→ WHAT YOU HAVE TO DO:
Exclude images, then output the remaining data verbatim.
── INFORMATION SUPPLIED
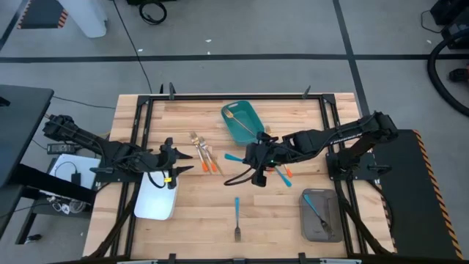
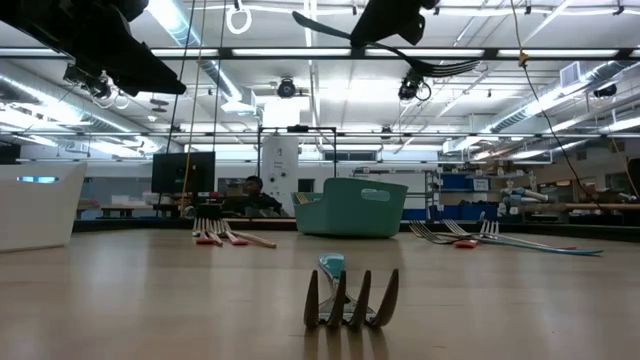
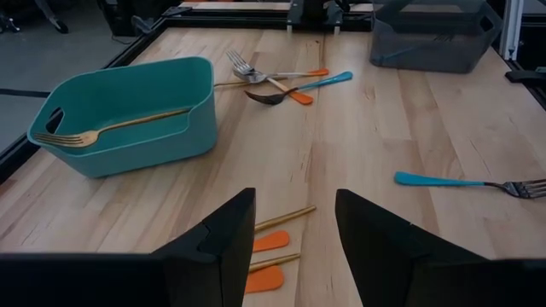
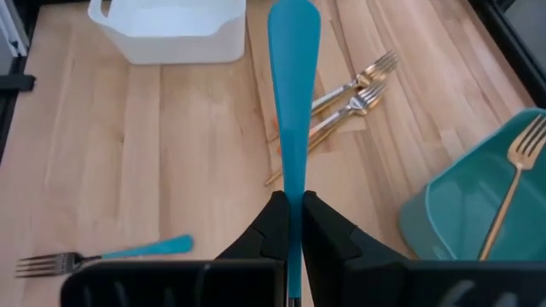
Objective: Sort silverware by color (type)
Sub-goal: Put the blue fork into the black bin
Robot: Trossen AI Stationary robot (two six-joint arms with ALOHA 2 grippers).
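One slim blue-handled utensil (image 4: 293, 102) pinched by right tool (image 4: 292, 223), left tool (image 3: 294, 223) spread (over wood-grain table (image 1: 205, 209)).

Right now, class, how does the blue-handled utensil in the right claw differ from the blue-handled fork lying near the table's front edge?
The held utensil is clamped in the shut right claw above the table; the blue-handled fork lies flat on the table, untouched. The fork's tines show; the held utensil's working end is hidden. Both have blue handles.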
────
→ ANSWER TO THIS EXERCISE:
Objective: Sort silverware by color (type)
Sub-goal: Put the blue fork into the black bin
Robot: Trossen AI Stationary robot (two six-joint arms with ALOHA 2 grippers).
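One slim blue-handled utensil (image 4: 293, 102) pinched by right tool (image 4: 292, 223), left tool (image 3: 294, 223) spread (over wood-grain table (image 1: 205, 209)).

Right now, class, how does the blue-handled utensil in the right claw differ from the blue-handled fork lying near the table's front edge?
The held utensil is clamped in the shut right claw above the table; the blue-handled fork lies flat on the table, untouched. The fork's tines show; the held utensil's working end is hidden. Both have blue handles.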

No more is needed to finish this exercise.